Why you should consider using them instead of manual switches is increased operator safety as the control voltages can be low voltage DC but the major one is size/cost of switches on the control panel. The currents required by most of these are mA but can all switch Amps depending on size but as they are remote from the control panel generally space is a less important consideration.
CURRENT RATINGS
The Primary rating (Generally called AC1) of all three of these are typically for what is called a Resistive Load that is typical Lights, Heaters and most power supplies. There is other ratings (typically AC 3 or 4) which is generally for Motor start applications or high inrush current switching as a rough guide if you can't find this information it is in the order of 30-40% of the nominal rating.
So if you want to in our case use one of these options to control a typical 750W Blower on 110V-7A and on 220/240V-3.5A are the numbers but as it is a motor then we need to derate the contacts. So in the case of 110V we will need something in the order of a 20A+ device and a 10A+ rated device for 220/240V. This also to a large degree should be applied to manual switches for switching high current motors so don't push them to their limits expecting the contacts to last and keep switching.
CONTACTORS
While these are essentially a Relay they are generally referred to as Contactors in industry. Big ugly generally din rail mounted and designed for switching or isolating large currents including Induction motors.
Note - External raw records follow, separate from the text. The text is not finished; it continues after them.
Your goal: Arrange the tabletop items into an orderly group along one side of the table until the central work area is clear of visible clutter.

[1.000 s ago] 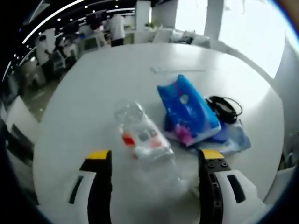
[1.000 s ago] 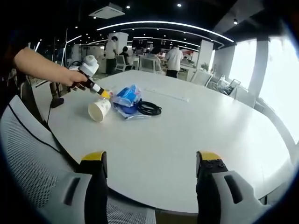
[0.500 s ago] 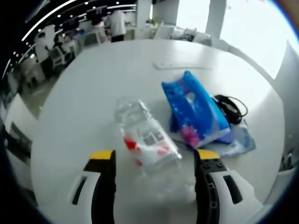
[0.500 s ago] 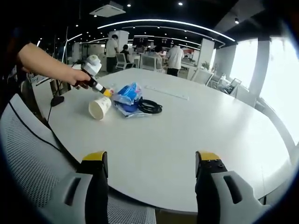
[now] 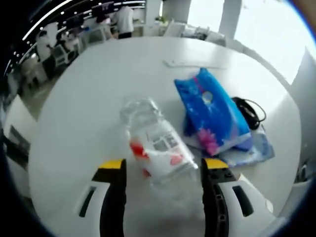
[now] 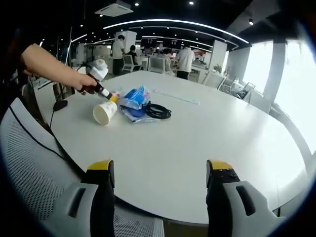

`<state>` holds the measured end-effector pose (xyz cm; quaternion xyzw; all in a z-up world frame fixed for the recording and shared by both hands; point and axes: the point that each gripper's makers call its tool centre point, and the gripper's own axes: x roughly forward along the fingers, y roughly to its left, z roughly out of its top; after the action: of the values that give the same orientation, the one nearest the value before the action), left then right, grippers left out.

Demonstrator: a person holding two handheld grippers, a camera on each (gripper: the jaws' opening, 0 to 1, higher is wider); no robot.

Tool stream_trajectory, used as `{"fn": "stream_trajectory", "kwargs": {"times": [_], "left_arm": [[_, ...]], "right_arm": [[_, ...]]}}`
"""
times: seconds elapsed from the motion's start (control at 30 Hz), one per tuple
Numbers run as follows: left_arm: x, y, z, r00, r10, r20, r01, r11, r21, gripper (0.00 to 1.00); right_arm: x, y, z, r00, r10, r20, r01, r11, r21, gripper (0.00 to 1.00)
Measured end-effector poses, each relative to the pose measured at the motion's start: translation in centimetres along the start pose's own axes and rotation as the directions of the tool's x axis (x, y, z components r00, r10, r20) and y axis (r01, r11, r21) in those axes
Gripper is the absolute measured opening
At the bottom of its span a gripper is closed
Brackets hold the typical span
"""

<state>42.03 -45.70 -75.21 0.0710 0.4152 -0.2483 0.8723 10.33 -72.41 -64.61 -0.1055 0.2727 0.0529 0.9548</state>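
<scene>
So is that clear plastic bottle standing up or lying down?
Lying down. In the left gripper view the clear bottle rests on its side on the white table, between the open jaws of the left gripper.

Table [image 6: 207, 133]: white, round-edged, glossy top.
Bottle [image 5: 157, 148]: clear plastic, lying on its side on the table, red and white label up.
Blue pack [image 5: 212, 113]: soft packet just right of the bottle, resting on a pale blue bag [image 5: 256, 150].
Cable [image 5: 252, 111]: black coil, touching the pack's far side.
Cup [image 6: 105, 113]: white paper cup on its side, left of the pack.
Strip [image 6: 176, 97]: thin white piece, farther back, apart from the group.
</scene>
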Motion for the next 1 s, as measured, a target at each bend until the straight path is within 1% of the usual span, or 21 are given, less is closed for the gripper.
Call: {"fn": "stream_trajectory", "kwargs": {"times": [0.2,0.43,0.53,0.6,0.67,0.83,1.0], "left_arm": [[-0.6,0.3,-0.2,1.000,-0.003,0.001,0.003,1.000,0.021,0.47],[-0.7,1.0,-0.2,1.000,0.007,0.003,-0.007,1.000,0.013,0.51],[-0.7,1.0,0.2,1.000,0.007,0.012,-0.007,1.000,0.020,0.51],[-0.8,1.0,0.9,1.000,0.010,0.029,-0.011,1.000,0.022,0.51],[-0.6,0.9,1.4,0.999,0.012,0.034,-0.013,1.000,0.026,0.51],[0.1,1.0,1.6,1.000,0.015,0.009,-0.015,0.999,0.030,0.51],[0.8,0.9,1.1,0.999,0.015,-0.031,-0.015,1.000,0.018,0.51]], "right_arm": [[0.0,0.0,0.0,1.000,-0.001,-0.002,0.001,1.000,-0.002,0.75],[0.0,0.1,0.0,1.000,-0.001,-0.003,0.001,1.000,-0.002,0.74],[0.0,0.1,0.0,1.000,-0.003,-0.004,0.003,1.000,-0.002,0.74],[0.0,0.1,0.0,1.000,-0.003,-0.004,0.003,1.000,-0.002,0.74],[0.0,0.0,0.0,1.000,-0.005,-0.005,0.005,1.000,-0.002,0.74],[0.0,-0.1,0.0,1.000,-0.012,-0.005,0.012,1.000,0.000,0.73],[0.0,-0.2,-0.1,1.000,-0.016,-0.007,0.016,1.000,0.001,0.73]]}}
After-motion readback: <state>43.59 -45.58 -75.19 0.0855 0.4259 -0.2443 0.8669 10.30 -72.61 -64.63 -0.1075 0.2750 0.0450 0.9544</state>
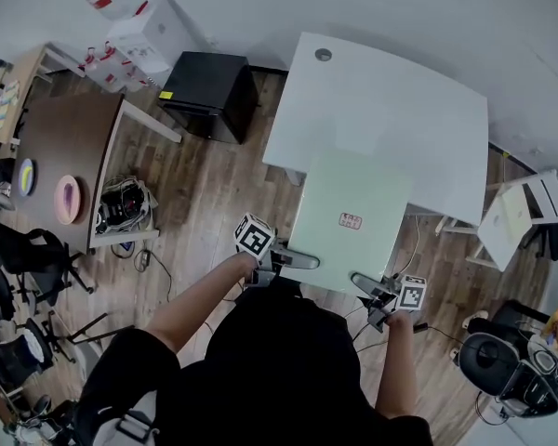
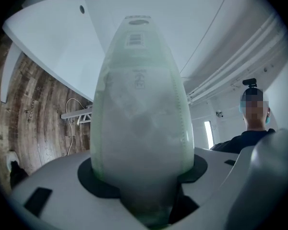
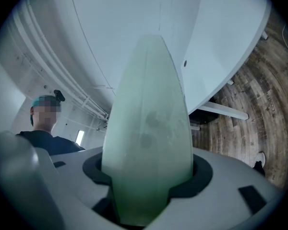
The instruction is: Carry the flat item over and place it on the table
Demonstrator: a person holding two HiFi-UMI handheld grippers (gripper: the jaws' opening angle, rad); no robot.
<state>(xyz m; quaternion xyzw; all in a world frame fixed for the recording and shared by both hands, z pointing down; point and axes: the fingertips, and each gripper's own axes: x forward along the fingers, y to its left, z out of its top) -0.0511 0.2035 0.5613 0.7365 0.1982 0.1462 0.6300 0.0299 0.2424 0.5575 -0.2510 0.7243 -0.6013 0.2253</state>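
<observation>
The flat item (image 1: pixel 349 216) is a pale green square panel with a small red-and-white label. It is held level, with its far part over the near edge of the white table (image 1: pixel 391 110). My left gripper (image 1: pixel 302 261) is shut on its near left edge, and my right gripper (image 1: pixel 367 286) is shut on its near right corner. In the left gripper view the panel (image 2: pixel 141 114) runs edge-on out from between the jaws, with the table (image 2: pixel 53 37) to its left. In the right gripper view the panel (image 3: pixel 149 128) fills the jaw gap, with the table (image 3: pixel 221 47) to its right.
A black cabinet (image 1: pixel 209 94) stands left of the white table. A brown table (image 1: pixel 60 147) with round coloured plates is at far left, with office chairs (image 1: pixel 19 249) beside it. A small white stand (image 1: pixel 521 212) and another chair (image 1: pixel 502 360) are at right. Cables lie on the wooden floor.
</observation>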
Typical current ratings for these are 16-50A at mains voltages. They will in almost all cases come with mains AC powered coils. Their applications for Laser use will typically be Emergency stops (refer to as yet unwritten thread) or switching a blower or shop compressor on or off remotely from your Laser front panel. Other than that they have no other real use cases in CO2 Lasers and generally the smaller Relays and SSR's are better suited in terms of price and ratings.
RELAYS
As shown is the photo just below is the most common style that will be used in Laser wiring. There is major cloning and in some cases inferior copies of Western products available on evilbay and Aliexpress so DO NOT push the contact ratings near the stated current limits. Not that you should have to as most applications are only a few hundred watts in the case of Air Pumps or Water Pumps so an 8-10A (most common) nominal relay will be fine on these duties. Typically most of them will also have two sets of contacts with a normally closed and a normally open set allowing complete isolation of the switched device from the power.
Coil Voltages! This is where this comes into play as the Ruida Controllers run 24V DC power so I would suggest that ALL relays you consider using have this coil rating. The photo above for example shows a Blue 30A Relay module but it's coil voltage is 5V, hook that up to a Ruida controller and you will cook the coil.
While there is no set standard for wiring or terminal connections in a lot of cases often the tops of the relays will include a somewhat difficult to read wiring diagram with terminal numbers on it. If you are old and poor of vision then get out the magnifying lens
While this my look like hieroglyphics to some the basics of it are terminal 13 and 14 in this case are the coil connections and the others are the switch contacts.** At this point also note in the picture below the circled symbol for a diode. This is required in the circuit EXTERNALLY to the relay coil, in particular where the controller is providing the voltage/signal to protect that device. When a coil/inductor is switched off it creates a strong reverse spike of voltage that can damage electronics so the diode connected in this configuration will block that spike. Suggested additional reading here https://www.4qd.co.uk/docs/catching-diode/
Use cases in Lasers is things like Air or Water Pumps, Lights and even Extraction Fans on smaller Lasers (refer to the current section above for derating with motors). Why you would do this is generally these are sub $10 devices and they allow much smaller $1-2 switches on the control panel. If 24V DC coils are used the control panel is much safer should you drop a Coffee over it (yes I have done similar). This is good sound industrial practice and not always used in the cheaper end of Chinese origin Lasers.
SSR or Solid State Relays
While I love using these rather than Relays as they can be driven off low voltage microcontrollers directly like the Arduino on 5 or even 3V DC they can be a little more fiddly than a relay and generally as they are a single channel device they don't offer the full isolation of what is being controlled unless you use a pair. Their use cases are much the same as Relays as is the rule of thumb for derating their current limits. As there is no coil there is no need for a diode across the contacts.
My Suggestion for Laser wiring would be to go with Relays instead!
This is a potted and very basic intro to these items, feel free to critique it below suggest additions or changes and I will tweak this post to suit.
The paired up 8A SSR's were just evilbay from memory or maybe Aliexpress. 
The real deal is a different matter they work great. That 40A is a spare for my Coffee Roasters Elements which run at 3.5kW on 240V or around 15A. The only reason for a 'spare' is the delay in getting one locally if needed. The original is eight years old and working fine still. The reason for an SSR here rather than a Relay is primarily that is is used for rapid switching of the load for power control and the points of a relay would wear out on that duty.